Task objective » From the listing below, set down exactly the lines between the one holding "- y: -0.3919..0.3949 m" and the one holding "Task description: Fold", inclusive. No other line is wanted.

[[ Material provided, beginning ]]

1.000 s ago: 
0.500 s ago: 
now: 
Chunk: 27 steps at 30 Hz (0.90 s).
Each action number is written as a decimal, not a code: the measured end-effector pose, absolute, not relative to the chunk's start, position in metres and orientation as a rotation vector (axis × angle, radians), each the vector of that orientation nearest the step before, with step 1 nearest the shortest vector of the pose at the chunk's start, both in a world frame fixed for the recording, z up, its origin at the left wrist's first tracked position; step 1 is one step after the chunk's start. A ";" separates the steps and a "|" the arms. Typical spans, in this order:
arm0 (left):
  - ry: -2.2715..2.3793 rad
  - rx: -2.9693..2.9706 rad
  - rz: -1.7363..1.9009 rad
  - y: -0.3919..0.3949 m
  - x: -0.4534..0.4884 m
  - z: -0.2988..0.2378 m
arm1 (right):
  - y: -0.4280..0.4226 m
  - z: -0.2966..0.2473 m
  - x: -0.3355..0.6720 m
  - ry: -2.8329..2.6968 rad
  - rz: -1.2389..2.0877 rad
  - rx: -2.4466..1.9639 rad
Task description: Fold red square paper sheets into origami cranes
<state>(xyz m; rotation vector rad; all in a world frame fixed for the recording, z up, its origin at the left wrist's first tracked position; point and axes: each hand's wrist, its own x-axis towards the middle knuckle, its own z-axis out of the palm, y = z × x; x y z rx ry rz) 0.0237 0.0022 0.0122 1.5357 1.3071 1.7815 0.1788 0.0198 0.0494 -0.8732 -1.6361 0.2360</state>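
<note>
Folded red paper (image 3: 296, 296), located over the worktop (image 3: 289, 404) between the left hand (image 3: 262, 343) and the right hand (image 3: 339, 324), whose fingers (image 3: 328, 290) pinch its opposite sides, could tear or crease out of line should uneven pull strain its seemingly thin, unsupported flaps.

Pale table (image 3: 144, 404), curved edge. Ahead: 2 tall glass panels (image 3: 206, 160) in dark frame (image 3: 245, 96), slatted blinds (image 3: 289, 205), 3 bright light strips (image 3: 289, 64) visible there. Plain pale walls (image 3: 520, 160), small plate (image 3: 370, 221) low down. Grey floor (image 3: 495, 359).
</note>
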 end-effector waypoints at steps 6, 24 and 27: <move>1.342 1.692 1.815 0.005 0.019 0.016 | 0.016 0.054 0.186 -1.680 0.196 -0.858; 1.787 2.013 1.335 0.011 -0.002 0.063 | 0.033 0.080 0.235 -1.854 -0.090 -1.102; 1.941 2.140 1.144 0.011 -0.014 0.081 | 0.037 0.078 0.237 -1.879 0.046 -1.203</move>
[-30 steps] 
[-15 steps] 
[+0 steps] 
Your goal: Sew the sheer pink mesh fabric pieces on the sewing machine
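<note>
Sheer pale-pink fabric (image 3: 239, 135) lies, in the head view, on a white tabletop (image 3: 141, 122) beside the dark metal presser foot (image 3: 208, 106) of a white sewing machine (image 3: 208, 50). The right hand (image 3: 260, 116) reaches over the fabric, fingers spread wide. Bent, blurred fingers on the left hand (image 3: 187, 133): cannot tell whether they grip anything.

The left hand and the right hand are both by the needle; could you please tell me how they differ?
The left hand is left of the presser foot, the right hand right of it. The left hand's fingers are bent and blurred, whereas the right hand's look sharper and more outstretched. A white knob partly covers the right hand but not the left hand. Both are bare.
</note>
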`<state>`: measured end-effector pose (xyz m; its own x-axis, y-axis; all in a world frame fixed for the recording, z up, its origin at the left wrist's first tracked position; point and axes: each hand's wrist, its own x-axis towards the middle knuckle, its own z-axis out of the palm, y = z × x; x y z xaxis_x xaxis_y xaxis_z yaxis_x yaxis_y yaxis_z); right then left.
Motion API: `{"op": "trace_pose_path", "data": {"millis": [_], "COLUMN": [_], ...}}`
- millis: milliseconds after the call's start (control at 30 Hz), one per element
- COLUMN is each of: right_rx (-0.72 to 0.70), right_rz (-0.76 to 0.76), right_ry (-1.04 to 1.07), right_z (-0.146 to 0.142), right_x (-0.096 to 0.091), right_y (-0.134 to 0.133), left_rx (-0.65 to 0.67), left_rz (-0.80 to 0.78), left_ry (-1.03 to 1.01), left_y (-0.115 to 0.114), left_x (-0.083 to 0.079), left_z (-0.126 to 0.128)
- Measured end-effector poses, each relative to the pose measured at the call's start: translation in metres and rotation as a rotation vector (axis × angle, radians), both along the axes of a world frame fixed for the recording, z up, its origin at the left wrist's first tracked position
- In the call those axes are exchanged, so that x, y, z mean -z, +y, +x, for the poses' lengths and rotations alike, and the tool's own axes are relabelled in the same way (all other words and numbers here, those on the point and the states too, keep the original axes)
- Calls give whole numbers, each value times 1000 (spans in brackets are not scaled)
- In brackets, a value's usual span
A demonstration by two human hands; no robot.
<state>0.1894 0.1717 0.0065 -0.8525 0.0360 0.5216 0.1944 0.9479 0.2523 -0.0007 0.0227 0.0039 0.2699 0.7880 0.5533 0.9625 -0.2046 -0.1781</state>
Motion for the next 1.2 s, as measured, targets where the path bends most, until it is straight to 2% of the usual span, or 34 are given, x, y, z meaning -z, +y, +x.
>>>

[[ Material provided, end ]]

Output for this exercise »
  - y: -0.3919..0.3949 m
  - x: -0.4534..0.4884 m
  - z: -0.2988..0.2378 m
arm1 (right):
  - y: -0.4280..0.4226 m
  - z: -0.2966..0.2473 m
  - x: -0.3355..0.6720 m
  - ry: -2.8329..2.6968 rad
  - rz: -1.2389..2.0877 rad
  - rx: -2.4466..1.9639 rad
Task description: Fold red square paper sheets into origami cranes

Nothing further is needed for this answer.